OneWeb’s constellation of 700-plus satellites in low Earth orbit at 1,200 kilometers in altitude has the undeniable advantage of serving the entire planet and offering much lower latency — the time it takes for a signal to travel between the customer and the satellite — than any geostationary-orbit system. Operators of geostationary-orbit satellites retort that penguins and fish don’t pay for broadband, and that low-orbit systems spend too much time flying over penguin-and-fish territory. ViaSat Inc. makes the same point, but the company has asked U.S. regulators to approva a 24-satellite constellation in medium-Earth orbit, at 8,200 kilometers. Credit: OneWeb
PARIS — ViaSat Chief Executive Mark D. Dankberg on Feb. 9 laid out the case for geostationary-orbit broadband satellites against low-orbiting systems without addressing the business case behind ViaSat’s own proposed non-geostationary constellation.
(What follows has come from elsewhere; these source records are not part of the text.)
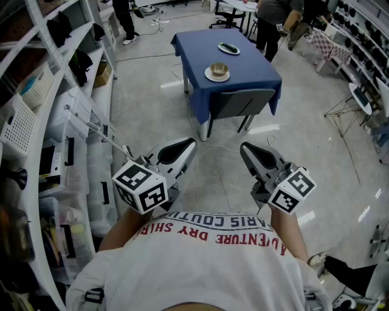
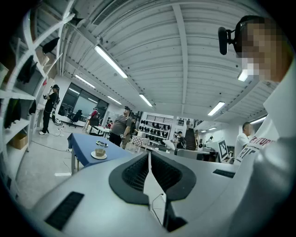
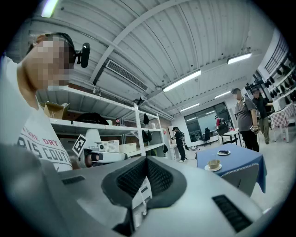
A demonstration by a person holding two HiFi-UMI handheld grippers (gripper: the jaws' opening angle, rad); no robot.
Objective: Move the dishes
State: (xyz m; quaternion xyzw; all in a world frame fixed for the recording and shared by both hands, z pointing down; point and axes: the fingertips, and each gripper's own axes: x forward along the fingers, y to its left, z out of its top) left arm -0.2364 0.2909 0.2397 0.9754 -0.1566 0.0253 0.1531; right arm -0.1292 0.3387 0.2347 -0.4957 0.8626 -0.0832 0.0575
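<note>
A tan cup on a white saucer (image 1: 218, 71) stands on a blue-clothed table (image 1: 255, 73) well ahead of me. Behind it lies a small plate with something dark on it (image 1: 229, 48). Both grippers are held close to my chest, far short of the table. The left gripper (image 1: 188, 144) and the right gripper (image 1: 246, 149) point forward, each with its jaws together and nothing between them. The left gripper view shows the shut left gripper (image 2: 149, 155) and the cup (image 2: 99, 152) far off. The right gripper view shows the shut right gripper (image 3: 147, 159), the cup (image 3: 213, 165) and the plate (image 3: 224, 152).
A grey chair (image 1: 234, 104) is pushed under the table's near side. White shelving with boxes and bins (image 1: 48, 121) runs along my left. Several people (image 1: 270, 18) stand beyond the table. Light floor (image 1: 152, 115) lies between me and the table.
</note>
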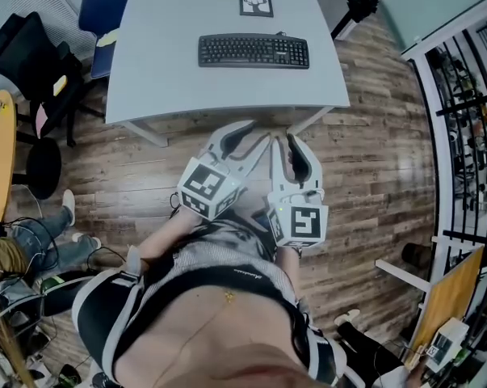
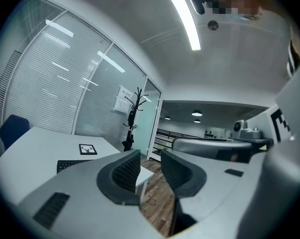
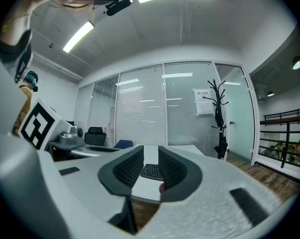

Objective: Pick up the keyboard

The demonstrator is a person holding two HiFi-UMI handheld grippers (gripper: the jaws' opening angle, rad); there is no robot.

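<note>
The keyboard [image 1: 253, 52], at twelve o'clock on the bench [image 1: 170, 79] and well ahead of the left gripper [image 1: 247, 140] and right gripper [image 1: 285, 148], whose fingers stand slightly apart and empty, looks light and stiff: best pinched at its short ends.
</note>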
As he has in the past, Dankberg said low-Earth-orbit [LEO] satellite constellations’ advantage in offering low-latency communications is of little or no use to the vast majority of broadband customers.
“Our own experience in selling consumer broadband is that latency is not even one of the top two performance attributes for consumers,” Dankberg said in a conference call with investors. “The top two are clearly speed and volume of bandwidth, and it’s really driven by video.”
ViaSat’s FCC proposal is 24 satellites in medium-Earth orbit
ViaSat has nonetheless pitched its own non-geostationary-orbit system to the U.S. Federal Communications Commission (FCC) as a system that offers what geostationary-orbit satellites cannot: low latency and fully global coverage.
ViaSat’s proposal is one of 11 non-geostationary systems submitted to the FCC in November. He said the FCC has given preliminary feedback to the company signaling that, whatever else might be said about it, it was seriously prepared, unlike some of the other filings.
“There was a range of completeness and thoughtfulness in the filings and ours was probably at the higher end of that,” Dankberg said, adding that the change in presidential administrations in the United States had slowed the FCC’s processing of the different proposals.
ViaSat’s envisions 24 satellites, in three orbital planes, operating at 8,200 kilometers in altitude inclined 87 degrees relative to the equator.
Ubiquitous coverage from the near-polar orbit, as well as the lower latency afforded satellites at 8,200 kilometers compared to geostationary-orbit satellites at 36,000 kilometers, are the two main selling points.
MEO to GEO handoffs for data backhaul
ViaSat said its medium-Earth-orbit system could relay data to the ViaSat-3 constellation of high-throughput satellites, much as cell towers in remote regions use satellites for backhaul to the telecommunications grid.
For the Feb. 9 call, the topic was LEO versus GEO. Dankberg used OneWeb, which he said appeared to be the LEO broadband constellation furthest along the development path, as his point of reference.
“In 2020, we’re looking at probably well over a 1,000 terabits per second of access bandwidth demand globally,” Dankberg said. “We and OneWeb would have single-digit amounts of terabit, so I don’t think it’s a fight to the death between us. The thing that we’ve been very focused on is driving down the cost of bandwidth so that we can offer high speeds and, especially, essentially uncapped plans. That’s a big factor in customer satisfaction.
“But the other really big differentiator between what we’re doing [and LEO] systems is the geographic distribution of bandwidth. [W]ith a low-orbit system, your satellites are distributed uniformly in orbit space…. They have lots of bandwidth at the poles but as you get closer to the equator, the bandwidth available in any geographic market becomes closer to the fraction of the [Earth’s surface] that that market represents.
OneWeb to corner the Montana market
“The U.S. is about 1% of the surface of the Earth. So depending on the details of how they measure capacity in the service that they deliver, it’s on the order of 1% to 2% of the spacecraft in a lower-orbit constellation that can serve the U.S. — the same for Western Europe or other high-demand markets.
“That really informs the type of businesses that you can go after. Not only is that true for the initial deployment of a constellation, it’s true for all of the expansions as well.
“So it’s a little bit like if Verizon or AT&T said, hey, I’ve got this really interesting breakthrough in cellular technology; the only requirement is that I have to distribute my cell towers uniformly, geographically across the U.S. So for every one I put in New York City, I’ve got to put a corresponding number in Montana, Wyoming, Idaho and all those other places as well.
“That’s really what happens with these lower-orbit systems. What we’ve seen is that geographic demand for bandwidth is very localized. Something like 95% of all the people in the world live on 5% of the surface of the earth.
“So we’re able to go after markets where there is high demand and then reinforce those markets very cost effectively with additional spacecraft. That’s a lot harder to do with LEO. It doesn’t mean that you can’t be successful, it just means that you get a very different go-to-market strategy. It’s not that they can’t co-exist but we certainly like ours better.”